◆ **PROMPT**:
Find every line below with the string "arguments" and pick it out.

Records drawn from a dataset:
-----
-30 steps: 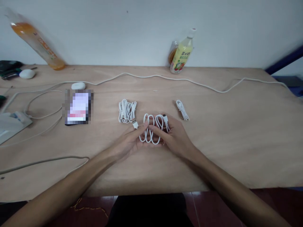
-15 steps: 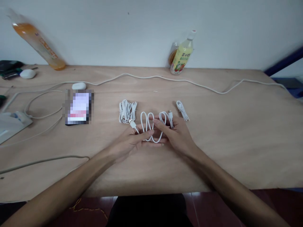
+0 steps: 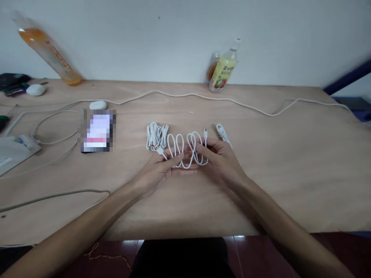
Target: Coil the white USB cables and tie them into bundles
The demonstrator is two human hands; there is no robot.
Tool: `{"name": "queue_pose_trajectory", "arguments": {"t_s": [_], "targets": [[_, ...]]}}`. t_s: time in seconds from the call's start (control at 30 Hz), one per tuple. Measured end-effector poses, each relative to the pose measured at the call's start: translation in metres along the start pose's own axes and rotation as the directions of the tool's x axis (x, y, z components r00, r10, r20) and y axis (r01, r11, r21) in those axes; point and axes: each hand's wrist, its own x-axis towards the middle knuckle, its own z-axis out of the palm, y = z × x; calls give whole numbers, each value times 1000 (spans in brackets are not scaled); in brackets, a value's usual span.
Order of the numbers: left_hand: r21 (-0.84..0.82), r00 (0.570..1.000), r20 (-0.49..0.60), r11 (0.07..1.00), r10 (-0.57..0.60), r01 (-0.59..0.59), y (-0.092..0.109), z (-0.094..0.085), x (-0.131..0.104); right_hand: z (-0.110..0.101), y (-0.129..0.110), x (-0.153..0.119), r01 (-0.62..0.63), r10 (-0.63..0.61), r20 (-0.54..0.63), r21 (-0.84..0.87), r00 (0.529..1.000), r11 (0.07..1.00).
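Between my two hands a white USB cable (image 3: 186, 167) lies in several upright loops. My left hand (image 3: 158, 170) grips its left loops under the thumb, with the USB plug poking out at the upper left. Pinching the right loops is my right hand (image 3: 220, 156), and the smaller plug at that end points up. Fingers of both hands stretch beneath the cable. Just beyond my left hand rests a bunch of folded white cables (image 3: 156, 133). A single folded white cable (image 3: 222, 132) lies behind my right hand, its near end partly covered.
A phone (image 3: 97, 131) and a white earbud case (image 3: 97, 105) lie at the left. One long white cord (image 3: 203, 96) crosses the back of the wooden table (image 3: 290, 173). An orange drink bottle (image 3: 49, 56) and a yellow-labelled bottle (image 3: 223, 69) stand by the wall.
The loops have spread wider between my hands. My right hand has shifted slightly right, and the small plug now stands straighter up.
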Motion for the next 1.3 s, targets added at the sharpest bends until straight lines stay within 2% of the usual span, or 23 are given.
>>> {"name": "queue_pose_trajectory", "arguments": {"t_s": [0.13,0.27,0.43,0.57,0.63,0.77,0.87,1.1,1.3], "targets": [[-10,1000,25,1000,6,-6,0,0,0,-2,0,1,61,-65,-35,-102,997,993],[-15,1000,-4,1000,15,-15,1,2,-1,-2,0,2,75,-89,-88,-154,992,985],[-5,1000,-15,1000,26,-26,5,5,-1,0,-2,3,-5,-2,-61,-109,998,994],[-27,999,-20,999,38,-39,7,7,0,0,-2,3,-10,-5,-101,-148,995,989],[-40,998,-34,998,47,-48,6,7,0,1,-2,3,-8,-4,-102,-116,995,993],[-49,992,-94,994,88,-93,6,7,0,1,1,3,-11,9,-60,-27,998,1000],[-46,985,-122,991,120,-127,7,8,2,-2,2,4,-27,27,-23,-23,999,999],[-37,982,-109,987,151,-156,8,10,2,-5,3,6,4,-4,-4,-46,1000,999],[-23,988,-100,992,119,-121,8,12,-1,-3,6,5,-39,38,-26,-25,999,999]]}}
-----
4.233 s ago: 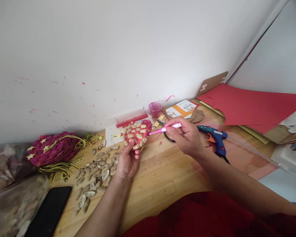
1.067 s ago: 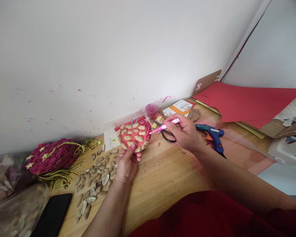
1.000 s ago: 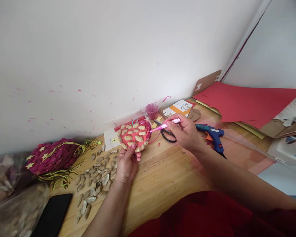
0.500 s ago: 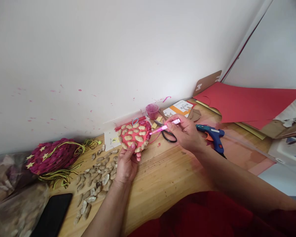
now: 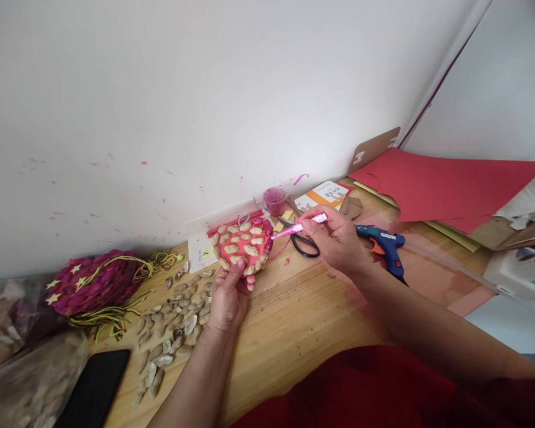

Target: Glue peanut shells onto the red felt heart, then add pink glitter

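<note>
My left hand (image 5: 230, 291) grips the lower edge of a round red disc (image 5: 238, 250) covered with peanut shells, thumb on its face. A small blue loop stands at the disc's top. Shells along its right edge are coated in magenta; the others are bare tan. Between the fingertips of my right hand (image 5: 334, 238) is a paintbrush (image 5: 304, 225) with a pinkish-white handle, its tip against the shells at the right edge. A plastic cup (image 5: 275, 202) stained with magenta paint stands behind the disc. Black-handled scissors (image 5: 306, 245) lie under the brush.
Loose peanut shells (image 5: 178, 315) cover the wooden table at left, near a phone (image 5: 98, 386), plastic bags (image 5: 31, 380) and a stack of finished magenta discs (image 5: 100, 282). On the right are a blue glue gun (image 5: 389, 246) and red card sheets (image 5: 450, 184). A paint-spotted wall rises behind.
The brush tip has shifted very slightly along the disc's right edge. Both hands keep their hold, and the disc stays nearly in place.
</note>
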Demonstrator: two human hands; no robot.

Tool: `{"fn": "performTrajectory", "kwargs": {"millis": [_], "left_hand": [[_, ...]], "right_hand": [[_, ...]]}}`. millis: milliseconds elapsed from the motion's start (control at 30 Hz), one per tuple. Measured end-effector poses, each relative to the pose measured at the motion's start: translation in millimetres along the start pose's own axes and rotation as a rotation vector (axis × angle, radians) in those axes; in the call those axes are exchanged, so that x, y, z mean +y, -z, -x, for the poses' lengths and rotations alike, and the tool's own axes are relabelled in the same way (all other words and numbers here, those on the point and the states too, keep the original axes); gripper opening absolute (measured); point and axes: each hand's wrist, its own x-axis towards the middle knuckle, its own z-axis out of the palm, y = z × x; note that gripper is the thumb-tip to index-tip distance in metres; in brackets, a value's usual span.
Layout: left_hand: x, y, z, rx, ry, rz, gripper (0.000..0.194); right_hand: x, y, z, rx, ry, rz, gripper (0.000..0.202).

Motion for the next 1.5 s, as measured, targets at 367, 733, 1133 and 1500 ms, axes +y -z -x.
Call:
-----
◆ **WRITTEN SOLUTION**:
Tool: `{"name": "queue_pose_trajectory", "arguments": {"t_s": [_], "targets": [[_, ...]]}}`. t_s: time in seconds from the call's start (control at 30 Hz), one per tuple. Measured end-effector poses, each relative to the pose measured at the call's start: translation in metres along the start pose's own axes and rotation as the directions of the tool's x axis (x, y, z components r00, r10, r20) and y axis (r01, r11, r21) in those axes; point and axes: each hand's wrist, its own x-axis towards the middle knuckle, its own z-axis out of the palm, y = z × x; calls give whole numbers, each value times 1000 (spans in brackets are not scaled); in brackets, a value's usual span.
>>> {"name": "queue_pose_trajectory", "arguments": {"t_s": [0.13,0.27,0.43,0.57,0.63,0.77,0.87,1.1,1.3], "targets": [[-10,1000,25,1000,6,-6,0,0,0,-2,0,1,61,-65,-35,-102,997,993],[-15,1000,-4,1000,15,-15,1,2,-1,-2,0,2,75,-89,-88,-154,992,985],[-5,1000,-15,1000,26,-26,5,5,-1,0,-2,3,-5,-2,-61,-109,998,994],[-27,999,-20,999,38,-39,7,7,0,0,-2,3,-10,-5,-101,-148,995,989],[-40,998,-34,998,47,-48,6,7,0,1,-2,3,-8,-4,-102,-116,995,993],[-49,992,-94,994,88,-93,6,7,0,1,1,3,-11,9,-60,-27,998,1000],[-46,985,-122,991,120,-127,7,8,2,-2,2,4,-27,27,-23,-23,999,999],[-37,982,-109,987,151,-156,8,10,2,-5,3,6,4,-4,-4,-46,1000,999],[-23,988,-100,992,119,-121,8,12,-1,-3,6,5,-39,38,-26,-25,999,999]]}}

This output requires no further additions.